Still Life with Black Boy’s Face Overlaying Project Buildings

By CORTNEY LAMAR CHARLESTON

Hall of Famer Frank Thomas, from 1990 to 2005,
hit 448 home runs over the fence for the White Sox

with the notorious Robert Taylor Homes standing just
beyond ballpark grounds across the Dan Ryan Expressway:

the high-rises, bruises against the city-flag-blue sky,
eyesores. When the last tower came down, I don’t remember

the president, the mayor or any other politician standing
in front of the rubble with a megaphone vowing to get

the ones who did this; incrimination isn’t done quite so
publicly here, plus a project is a project is a project.

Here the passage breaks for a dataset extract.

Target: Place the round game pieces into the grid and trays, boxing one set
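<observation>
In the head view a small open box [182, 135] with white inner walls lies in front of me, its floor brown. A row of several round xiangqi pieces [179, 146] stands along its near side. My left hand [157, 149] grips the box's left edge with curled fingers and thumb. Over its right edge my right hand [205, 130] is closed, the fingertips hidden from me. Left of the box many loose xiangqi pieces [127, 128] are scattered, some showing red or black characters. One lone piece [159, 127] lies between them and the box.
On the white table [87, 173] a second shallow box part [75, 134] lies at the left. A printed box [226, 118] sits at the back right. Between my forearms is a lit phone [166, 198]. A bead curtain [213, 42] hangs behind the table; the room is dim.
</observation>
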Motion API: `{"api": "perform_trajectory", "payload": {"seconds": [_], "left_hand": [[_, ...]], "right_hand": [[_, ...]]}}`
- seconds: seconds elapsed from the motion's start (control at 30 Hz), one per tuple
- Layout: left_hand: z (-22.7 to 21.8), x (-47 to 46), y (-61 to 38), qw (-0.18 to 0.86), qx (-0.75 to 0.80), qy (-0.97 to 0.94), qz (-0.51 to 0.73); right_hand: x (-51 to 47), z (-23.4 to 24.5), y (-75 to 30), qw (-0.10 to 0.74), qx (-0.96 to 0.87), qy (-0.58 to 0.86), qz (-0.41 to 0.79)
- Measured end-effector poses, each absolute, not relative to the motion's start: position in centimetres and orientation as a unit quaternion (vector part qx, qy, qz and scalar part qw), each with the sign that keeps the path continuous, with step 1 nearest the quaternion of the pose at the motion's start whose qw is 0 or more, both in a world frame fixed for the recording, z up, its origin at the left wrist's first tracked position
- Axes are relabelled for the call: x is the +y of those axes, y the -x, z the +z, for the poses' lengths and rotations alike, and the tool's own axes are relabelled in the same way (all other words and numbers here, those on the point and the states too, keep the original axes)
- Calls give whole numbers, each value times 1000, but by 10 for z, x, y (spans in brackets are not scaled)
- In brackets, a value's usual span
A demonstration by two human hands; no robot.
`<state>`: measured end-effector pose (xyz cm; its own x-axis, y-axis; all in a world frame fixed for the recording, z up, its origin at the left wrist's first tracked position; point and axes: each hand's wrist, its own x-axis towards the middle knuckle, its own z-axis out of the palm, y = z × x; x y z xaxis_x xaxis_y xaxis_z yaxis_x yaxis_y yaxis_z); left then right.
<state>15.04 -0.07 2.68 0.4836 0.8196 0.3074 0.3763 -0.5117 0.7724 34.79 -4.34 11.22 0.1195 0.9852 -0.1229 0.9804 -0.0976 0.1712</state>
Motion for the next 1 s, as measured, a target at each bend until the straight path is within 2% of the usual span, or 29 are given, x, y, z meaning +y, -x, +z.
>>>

Whenever folks rolled to Comiskey, they saw those towers
and thought of G-Baby from Hardball, comedic little black boy

baseball player shot outside a building that looked sort of
just like those; Keanu Reeves’s character was kind of torn up

about the whole thing. Good riddance!—their one Red Line
train of thought, tears in their blue and green eyes. Hood

riddance, too. As we drive past, I glimpse the ghost of my young
face in the car window, overlaying the empty lot with reflection.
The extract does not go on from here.